« A quoi sert l’Etat ? » se demandait l’historien et militant anticapitaliste Antonio Moscato sur son blog [1]. Après tout, n’est-ce pas la population qui s’est mobilisée pour venir en aide aux déplacés, à celles et ceux qui ont tout perdu la nuit du 24 août faisant suite à un battage médiatique appelant au « volontariat » ? Certain.e.s sont même venus de L’Aquila, à quelques 50 km de là, frappée elle aussi en plein cœur en 2009 et qui se bat depuis contre les lenteurs des reconstructions (un arbre a eu le temps de surgir au milieu des travaux publics) et les affaires juteuses et frauduleuses qu’elles ont suscitées. La même entreprise n’est-elle pas mise en cause dans la corruption liée à la réédification de l’Aquila et dans l’effondrement de bâtiments publics rénovés pourtant récemment à Amatrice. N’est-ce pas là la preuve que le gouvernement italien n’est pas en mesure de venir en aide à quelques milliers de personnes mais aussi et plus profondément que l’Etat se montre incapable d’agir ?
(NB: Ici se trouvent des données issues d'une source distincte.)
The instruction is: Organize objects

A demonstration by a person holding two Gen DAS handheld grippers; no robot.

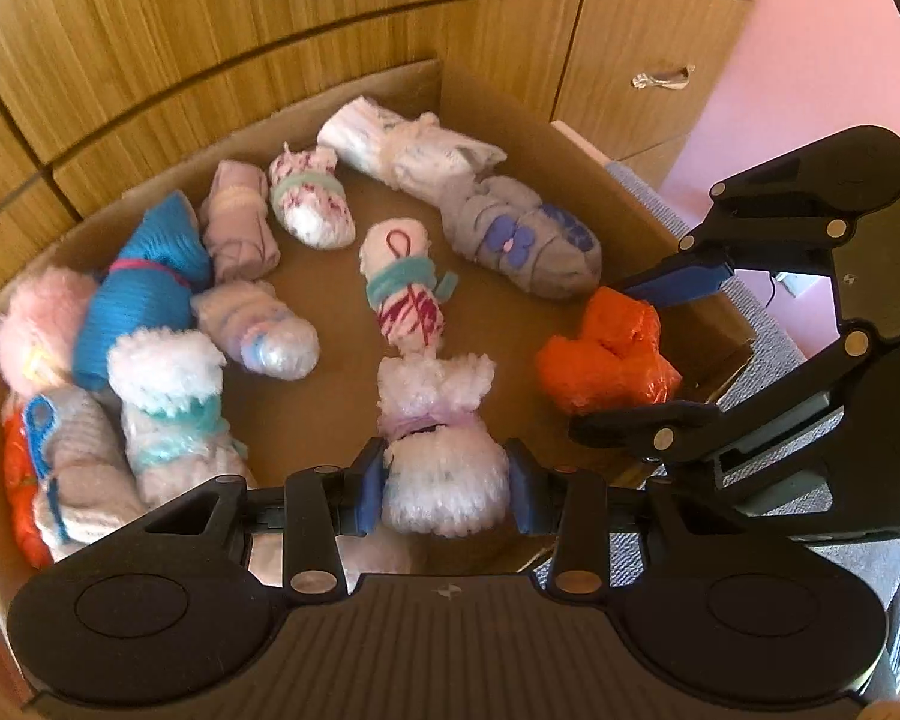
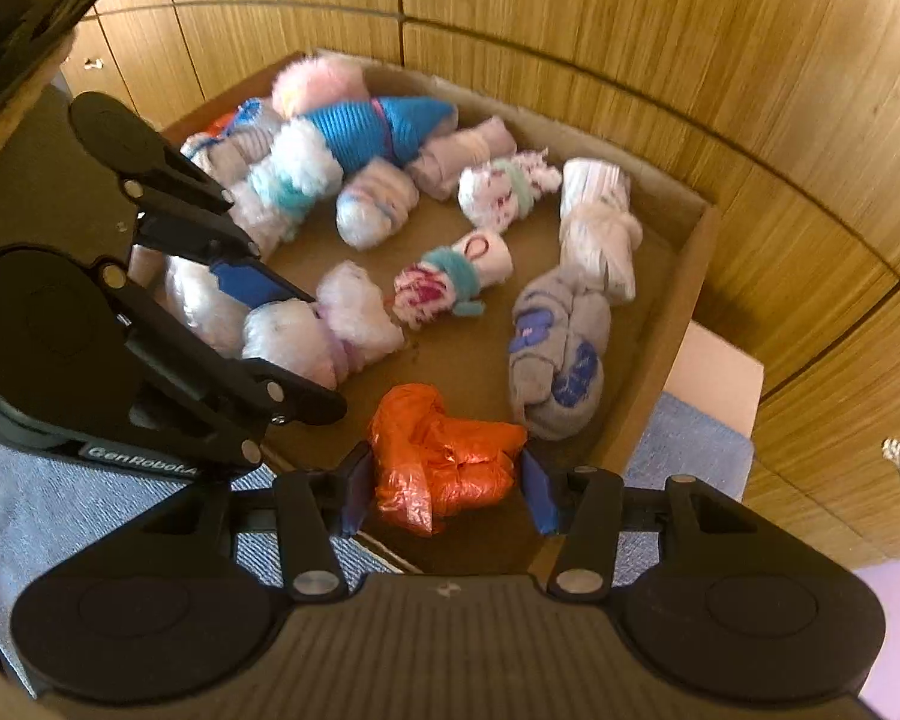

Le maire de L’Aquila l’annonçait récemment, la ville sera totalement reconstruite en 2020… Combien de temps faudra-t-il pour remettre sur pieds les territoires dévastés le 24 août dernier (Amatrice, Accumoli, Pescara, Arquata…) et ensevelis sous 1 million et 120’000 tonnes de décombres ? Une commission d’enquête pour « effondrement et homicide involontaire » a été constituée, afin de déterminer les raisons de l’écroulement des bâtiments ; une instruction a en outre été ouverte sur les contrats et les financements publics attribués à la construction dans la région après les tremblements de terre de 1997 en Ombrie et de 2009 à l’Aquila, quelques 84 millions d’euros selon le quotidien la Repubblica. Dix milles pages de dossiers sont déjà en possession des enquêteurs… Pourtant, est-ce bien cela le plus important ?
Grandes œuvres et petits pas
En effet, qu’a fait le gouvernement pour éviter ce genre de drames ? Ou mieux, que veut-il faire concrètement lorsque l’on sait que seul 1% des sommes nécessaires à la prévention de ce type de catastrophes sont allouées par l’Etat (Il Manifesto, 25 août 2016) ? Car, comme le relevait Antonello Caporale, c’est sur les « grands travaux » que se focalisent les politiques du gouvernement en matière de construction, « des grands travaux, portés par de grands groupes » et qui drainent de grands intérêts financiers [2].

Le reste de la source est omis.